La conocí cuando no debía conocerla, cuando mis pasos habían perdido su rumbo, cuando era incapaz de pensar en nada que no fuese mi propio dolor.
La conocí un día de otoño. Había salido a despejar la mente, y todo se aturullaba en mi cerebro. Yo caminaba por las amplias salas de aquel museo. Solía ir allí, desde que era muy joven, a perderme entre las estatuas, los mosaicos y los peines de oro.
Paseaba marchita, sin prestar mucha atención a lo que me rodeaba, a aquello mismo que había contemplado embobada tiempo atrás. Decidí sentarme en un banco, con la sola idea de no tener que salir de allí tan pronto. Una sombra se aposentó junto a mí.
— Es extraordinaria, ¿verdad?
Asentí sin saber a qué se refería. Yo solo veía distorsiones, figuras sin sentido en un espacio blanco.
— Nunca había estado aquí, y mira que llevo toda la vida viviendo pocas calles más abajo.
No me molesté en contestar. ¿Qué clase de persona va a un museo a dar la tabarra? A ella parecía importarle poco mi indiferencia, y seguía y seguía, y no callaba nunca. Me estaba desesperando. La impotencia me recorría el cuerpo, solo se me ocurrían cinco palabras: “¿por qué no te callas?”. Estaba desesperada por retomar el silencio, pero aquella cotorra no dejaba de parlotear. Mejor era levantarse, marcharme de su lado. Sin una despedida.

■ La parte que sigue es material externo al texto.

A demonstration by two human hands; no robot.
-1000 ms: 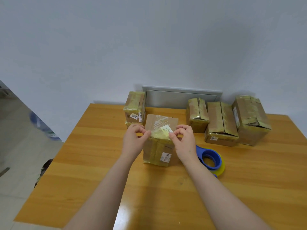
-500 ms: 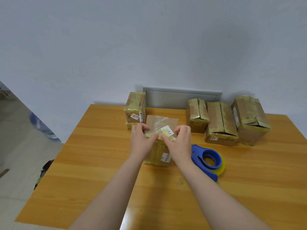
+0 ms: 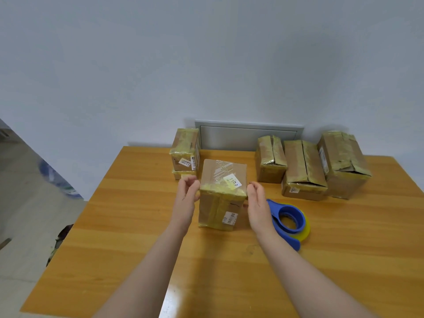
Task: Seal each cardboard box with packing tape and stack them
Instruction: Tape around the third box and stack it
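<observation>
Two forearms extended, left hand (image 3: 187,191) and right hand (image 3: 257,200) open, flanking box (image 3: 221,198)

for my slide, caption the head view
Both hands, left and right, flank a taped box beside a tape dispenser.

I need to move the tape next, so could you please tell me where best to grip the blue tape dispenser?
Judging by its pose, take the blue tape dispenser by its handle, which points toward the person at the near end. Come from the near right side with the right hand, since the centre box stands close on its left.
</observation>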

Subí las escaleras que daban a la cafetería. Me senté junto a la cristalera, desde donde que podía contemplar el embravecido mar. El camarero tomó nota del susurro y, con rapidez, me trajo el café, un vaso de leche, un sobre amarillo y la cuenta.
— Con este tiempo, solo apetece un Colacao. Deja que te invite.
— Te lo agradezco —contesté con un gruñido.
A ella poco le importó, pues se sentó frente a mí y continuó con su cháchara.
— Habrá tormenta, y me dejé el paraguas en casa.
— Sí — contesté sonando lo más borde que pude.
— Chiquilla, que no soy tan fea como para que no me mires.
Aún no comprendo qué me hizo dejar de contemplar cómo las nubes se teñían de negro, y girarme hacia mi interlocutora. Delante de mí, una mujer menuda, de ojos vivos y sonrisa perpetua. Era mayor que yo, y seguía sin aprender a no molestar.
— ¿Ves? ¡Ahora mucho mejor! Me llamo Estrella.
— Silvia — respondí con total desgana.
— ¿Eres de por aquí? No te había visto nunca. Me acordaría. Tengo buena memoria para las chicas guapas.
Una lágrima recorrió mi mejilla sin que pudiera contenerla. La sequé con la mano, mientras aquella endiablada mujer seguía mirándome. ¿No pensaba irse nunca? ¿Cuánto tiempo hay que estar tintineando la cucharilla para que el cacao se disuelva?
— Lamento tu pérdida.
Enmudecí. ¿Tanto se me notaba?
— Gracias.
— Sé que no nos conocemos de nada, pero tenía pensado ir a dar una vuelta por ahí. ¿Por qué no te vienes? También sé estar en silencio. Hoy estoy aquí contigo. No estás sola.
Aquella loca, no sé cómo, consiguió que sus palabras me proporcionaran una paz de la que carecí durante demasiado tiempo.
Deambulamos por la ciudad, más gris que de costumbre. Cumplió su promesa, y yo agradecí aquellos momentos de silencio en compañía.
Terminamos sentadas en una playa de piedras, con el mar agitándose cerca de nuestros pies. El cielo ya no estaba negro, se había teñido de tonos anaranjados, como si de una tormenta de arena se tratase.
— Niña, deberíamos irnos, va a llover a mares y nos empaparemos.
— No me importa. La cuestión es sentir algo.
— ¿No lo puedes sentir bajo techo?
— Llevo refugiándome de todo demasiado tiempo. Quiero sentir que sigo viva.
La primera gota cayó entre nosotras. Dejó impregnada la roca con su esencia. Estrella me miró, con esa cara que ponen las madres cuando se preocupan en exceso.
— No creo que nadie merezca que pilles una pulmonía.
— Ella sí.
— ¿Estás segura de eso?
— Ya no estoy segura ni de por qué me sigue doliendo.